Task item:
All of the data that follows is to be written out exactly, with images excluded.
┌──
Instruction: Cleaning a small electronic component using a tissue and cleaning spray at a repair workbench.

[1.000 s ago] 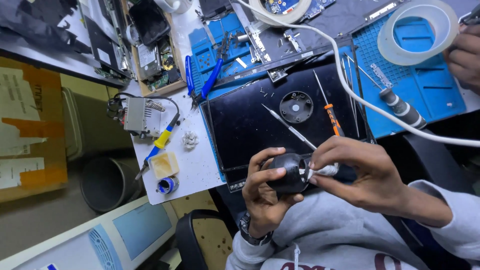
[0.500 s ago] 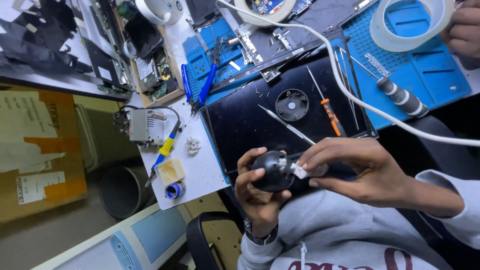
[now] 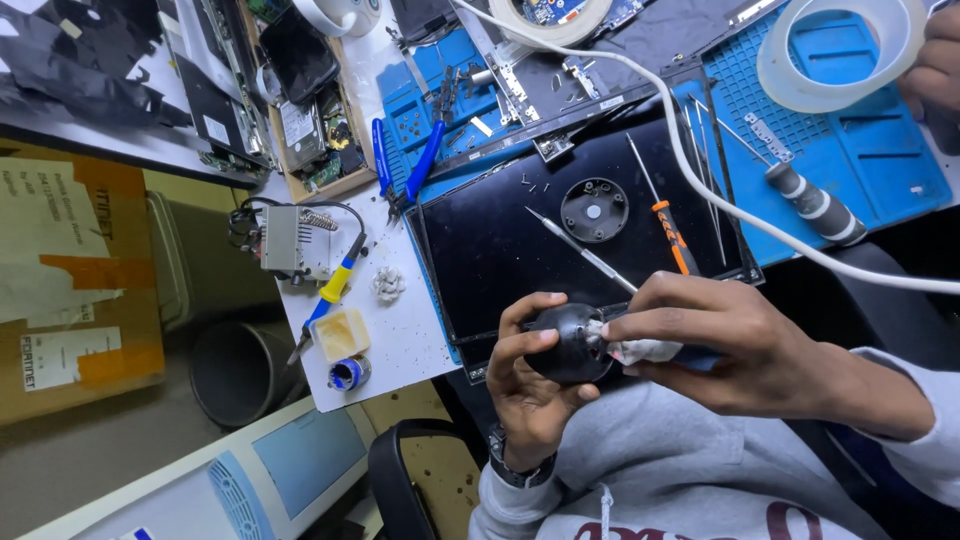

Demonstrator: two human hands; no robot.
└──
Solution to this problem:
Instruction: Cleaning a small electronic component using a tissue and cleaning spray at a repair workbench.

[1.000 s ago] 
[0.500 s ago] 
[now] 

Demonstrator: two human hands; no robot.

Nothing further remains for this exercise.